Each line of the data below holding the word "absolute" must be copied.

Data shown
· · · · · · ·

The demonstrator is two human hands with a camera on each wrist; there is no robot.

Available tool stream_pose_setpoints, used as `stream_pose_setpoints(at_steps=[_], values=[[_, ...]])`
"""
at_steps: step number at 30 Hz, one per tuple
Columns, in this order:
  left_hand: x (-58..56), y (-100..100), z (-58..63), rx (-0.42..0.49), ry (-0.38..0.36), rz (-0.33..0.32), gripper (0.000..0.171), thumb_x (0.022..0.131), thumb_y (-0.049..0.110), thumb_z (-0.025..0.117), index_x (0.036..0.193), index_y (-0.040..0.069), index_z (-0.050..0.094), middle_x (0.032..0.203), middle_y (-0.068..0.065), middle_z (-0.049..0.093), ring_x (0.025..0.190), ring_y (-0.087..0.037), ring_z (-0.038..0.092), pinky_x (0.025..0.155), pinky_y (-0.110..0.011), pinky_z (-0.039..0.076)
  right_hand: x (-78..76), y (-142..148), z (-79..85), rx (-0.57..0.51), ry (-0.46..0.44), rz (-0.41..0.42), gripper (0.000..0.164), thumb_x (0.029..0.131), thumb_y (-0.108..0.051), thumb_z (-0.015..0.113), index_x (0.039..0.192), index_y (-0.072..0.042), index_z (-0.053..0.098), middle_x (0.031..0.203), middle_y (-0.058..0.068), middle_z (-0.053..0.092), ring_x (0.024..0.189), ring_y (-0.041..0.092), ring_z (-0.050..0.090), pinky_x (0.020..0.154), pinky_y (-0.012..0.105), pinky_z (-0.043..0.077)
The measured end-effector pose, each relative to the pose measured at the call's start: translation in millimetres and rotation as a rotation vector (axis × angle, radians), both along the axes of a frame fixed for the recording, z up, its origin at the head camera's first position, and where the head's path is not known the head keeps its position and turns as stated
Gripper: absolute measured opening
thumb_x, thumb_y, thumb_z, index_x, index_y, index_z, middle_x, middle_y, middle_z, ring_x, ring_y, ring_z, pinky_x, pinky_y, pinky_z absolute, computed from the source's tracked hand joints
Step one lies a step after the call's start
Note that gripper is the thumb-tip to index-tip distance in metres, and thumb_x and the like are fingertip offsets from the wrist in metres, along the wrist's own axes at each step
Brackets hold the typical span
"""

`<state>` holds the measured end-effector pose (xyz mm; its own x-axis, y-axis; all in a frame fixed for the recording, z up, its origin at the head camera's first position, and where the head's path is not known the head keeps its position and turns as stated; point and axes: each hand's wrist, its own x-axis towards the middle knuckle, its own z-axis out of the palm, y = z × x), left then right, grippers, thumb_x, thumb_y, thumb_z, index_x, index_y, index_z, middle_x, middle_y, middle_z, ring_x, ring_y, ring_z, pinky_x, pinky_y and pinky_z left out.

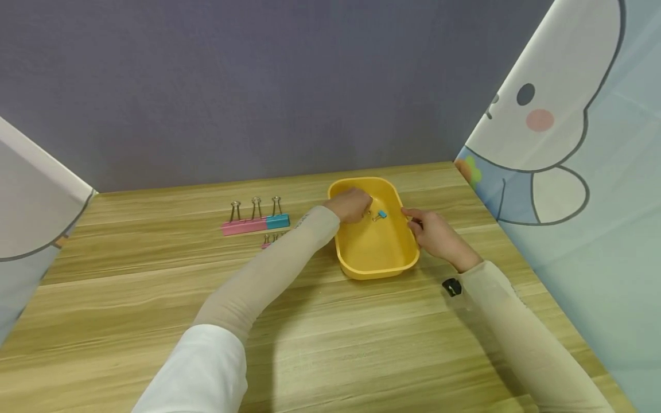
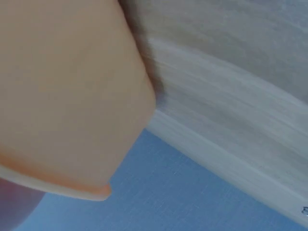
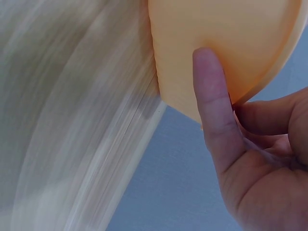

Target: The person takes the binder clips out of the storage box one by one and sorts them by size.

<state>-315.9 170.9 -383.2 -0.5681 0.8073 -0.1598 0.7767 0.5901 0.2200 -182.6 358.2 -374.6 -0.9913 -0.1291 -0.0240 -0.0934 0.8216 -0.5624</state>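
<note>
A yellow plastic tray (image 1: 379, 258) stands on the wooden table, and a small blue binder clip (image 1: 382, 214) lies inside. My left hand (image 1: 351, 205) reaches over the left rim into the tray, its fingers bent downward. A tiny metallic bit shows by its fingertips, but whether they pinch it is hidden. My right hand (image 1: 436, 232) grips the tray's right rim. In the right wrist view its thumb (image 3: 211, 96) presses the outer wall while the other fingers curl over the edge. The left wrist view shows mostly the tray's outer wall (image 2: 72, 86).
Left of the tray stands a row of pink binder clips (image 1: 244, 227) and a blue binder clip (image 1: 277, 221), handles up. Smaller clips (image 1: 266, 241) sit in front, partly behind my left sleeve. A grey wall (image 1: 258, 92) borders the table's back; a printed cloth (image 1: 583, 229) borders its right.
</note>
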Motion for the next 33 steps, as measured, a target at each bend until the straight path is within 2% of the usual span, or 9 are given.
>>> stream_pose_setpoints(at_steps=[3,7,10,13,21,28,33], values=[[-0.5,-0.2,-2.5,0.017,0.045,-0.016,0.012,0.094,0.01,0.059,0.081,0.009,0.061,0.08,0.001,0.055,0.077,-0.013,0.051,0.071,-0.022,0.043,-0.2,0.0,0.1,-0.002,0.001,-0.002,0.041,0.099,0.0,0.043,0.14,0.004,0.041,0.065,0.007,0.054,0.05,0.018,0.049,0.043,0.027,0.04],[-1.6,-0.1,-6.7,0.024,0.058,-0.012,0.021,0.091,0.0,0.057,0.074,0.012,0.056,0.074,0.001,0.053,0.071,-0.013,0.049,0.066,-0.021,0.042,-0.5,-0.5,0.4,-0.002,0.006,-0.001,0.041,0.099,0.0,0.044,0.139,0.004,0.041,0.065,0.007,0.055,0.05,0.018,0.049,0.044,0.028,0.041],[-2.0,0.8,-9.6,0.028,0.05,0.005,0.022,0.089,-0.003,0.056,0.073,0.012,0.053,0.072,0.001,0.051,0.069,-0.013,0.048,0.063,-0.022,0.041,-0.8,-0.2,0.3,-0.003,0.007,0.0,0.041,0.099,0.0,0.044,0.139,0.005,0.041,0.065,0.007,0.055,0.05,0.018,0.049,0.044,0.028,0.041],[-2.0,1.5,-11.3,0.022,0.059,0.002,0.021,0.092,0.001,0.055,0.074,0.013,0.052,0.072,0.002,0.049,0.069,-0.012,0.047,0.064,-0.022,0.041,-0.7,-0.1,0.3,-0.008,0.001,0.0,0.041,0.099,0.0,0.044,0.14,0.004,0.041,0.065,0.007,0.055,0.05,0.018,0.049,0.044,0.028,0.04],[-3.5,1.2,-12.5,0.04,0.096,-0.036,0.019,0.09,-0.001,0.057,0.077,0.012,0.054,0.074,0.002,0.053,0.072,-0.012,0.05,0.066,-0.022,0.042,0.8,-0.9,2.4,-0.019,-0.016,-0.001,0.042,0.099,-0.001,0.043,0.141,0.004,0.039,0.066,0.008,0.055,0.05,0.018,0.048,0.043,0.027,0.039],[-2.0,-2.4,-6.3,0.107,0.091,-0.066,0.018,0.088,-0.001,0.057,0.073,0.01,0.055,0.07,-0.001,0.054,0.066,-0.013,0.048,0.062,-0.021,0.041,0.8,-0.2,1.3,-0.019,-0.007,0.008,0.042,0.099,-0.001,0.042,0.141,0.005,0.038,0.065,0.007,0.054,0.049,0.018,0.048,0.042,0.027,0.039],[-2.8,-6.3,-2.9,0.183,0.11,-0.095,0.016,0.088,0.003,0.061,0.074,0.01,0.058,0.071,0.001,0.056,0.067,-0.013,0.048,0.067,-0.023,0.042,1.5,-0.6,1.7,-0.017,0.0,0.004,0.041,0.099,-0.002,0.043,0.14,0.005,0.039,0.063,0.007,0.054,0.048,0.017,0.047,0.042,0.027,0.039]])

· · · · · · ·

Exercise output
Gripper: absolute measured opening
thumb_x, thumb_y, thumb_z, index_x, index_y, index_z, middle_x, middle_y, middle_z, ring_x, ring_y, ring_z, pinky_x, pinky_y, pinky_z absolute, computed from the source's tracked hand joints

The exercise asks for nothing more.